3. Backlink monitoring
Your backlink portfolio is one of Google’s most important ranking factors. Sure, it’s not the number of backlinks that matter. Google focuses on the quality of each backlink. Therefore, to boost your rankings, you need to do detailed backlink analysis. The idea is to identify the high-authority sites that benefit you, as well as the poor-quality ones that are bringing your website down.
Unfortunately, analyzing your website manually is extremely challenging. This is where tools like Monitor Backlinks can help. Namely, they have the SEO Auto Discovery feature that automatically detects all backlinks pointing back to your website. The tool will keep crawling for new backlinks, lost links, or any other changes to your backlink portfolio. Most importantly, instead of wasting hours entering your data into spreadsheets, Monitor Backlinks will classify your backlink data, too. You can use numerous metrics, including the link status, Moz’s DA, PA, and Spam Score, Majestic Flow Metrics, etc. This will shave off a few hours from your backlink monitoring strategy, letting you spend more time on the creative aspects of link building.
4. Social sharing
We often observe SEO and social media marketing as two completely separate practices. However, social media and SEO are two sides of the same coin. Even though social signals are not direct ranking factors, they let you find relevant link building opportunities, increase the exposure of your content, drive massive traffic to your site, and earn lots of valuable mentions, shares, and links.
This is why you need to use these channels to deliver value to your audiences. You need to have a solid editorial calendar that ensures your content is shared consistently. Each post you publish needs to be fresh, relevant, and informative. In addition to your blog posts, you should also produce content published by other relevant sites in your niche.
To stay on top of your social media presence, you should invest in a social media management tool and automate your social sharing efforts. With tools like Hootsuite, you can save time with pre-approved content, automatically schedule your social media posts, and discover new content by tracking relevant hashtags and keywords. You can even monitor relevant keyword, brand, and hashtag mentions and listen to what your audiences say about you.

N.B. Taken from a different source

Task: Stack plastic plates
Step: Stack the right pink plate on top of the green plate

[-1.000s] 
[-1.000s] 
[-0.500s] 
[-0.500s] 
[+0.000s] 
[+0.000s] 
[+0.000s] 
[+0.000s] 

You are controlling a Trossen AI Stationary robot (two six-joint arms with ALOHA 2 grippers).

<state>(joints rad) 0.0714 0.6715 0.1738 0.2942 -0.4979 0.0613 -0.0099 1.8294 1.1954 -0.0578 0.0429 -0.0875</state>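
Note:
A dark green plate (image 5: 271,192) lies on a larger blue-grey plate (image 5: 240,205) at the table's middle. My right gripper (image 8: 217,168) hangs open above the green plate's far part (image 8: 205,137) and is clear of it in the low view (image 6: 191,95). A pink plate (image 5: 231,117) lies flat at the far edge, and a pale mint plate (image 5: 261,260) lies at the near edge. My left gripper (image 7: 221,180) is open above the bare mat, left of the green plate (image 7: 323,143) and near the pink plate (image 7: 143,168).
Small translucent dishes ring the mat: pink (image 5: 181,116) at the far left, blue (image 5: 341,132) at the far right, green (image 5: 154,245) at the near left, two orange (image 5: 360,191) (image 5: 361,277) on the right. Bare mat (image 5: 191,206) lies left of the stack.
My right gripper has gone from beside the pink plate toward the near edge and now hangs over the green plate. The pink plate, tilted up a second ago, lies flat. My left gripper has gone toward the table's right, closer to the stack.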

Another amazing tool is IFTTT. This is a fully automated tool that connects 166 online channels. With it, you can directly send your Instagram photos to a Facebook album, tweet Instagram photos as native photos on Twitter, share positive user experiences across multiple social platforms, or archive your photos and social posts to Google Drive or Dropbox. Most importantly, you can connect your blog with your social accounts and promote your content across multiple channels as soon as it’s live.
Over to you
Even if you’re rocking SEO, handling its different aspects manually might be a daunting task. By automating complex SEO processes, you’ll have more time to focus on creative aspects of your digital strategy.
Still, SEO automation probably doesn’t work in the way you imagine. There’s no tool that can solve all your problems for you. Most of these tools will simply streamline some repetitive tasks for you or inform you about the problems related to your website. Just having this information in front of you is not enough; you will still need to analyze it and invest your time in improving your SEO presence.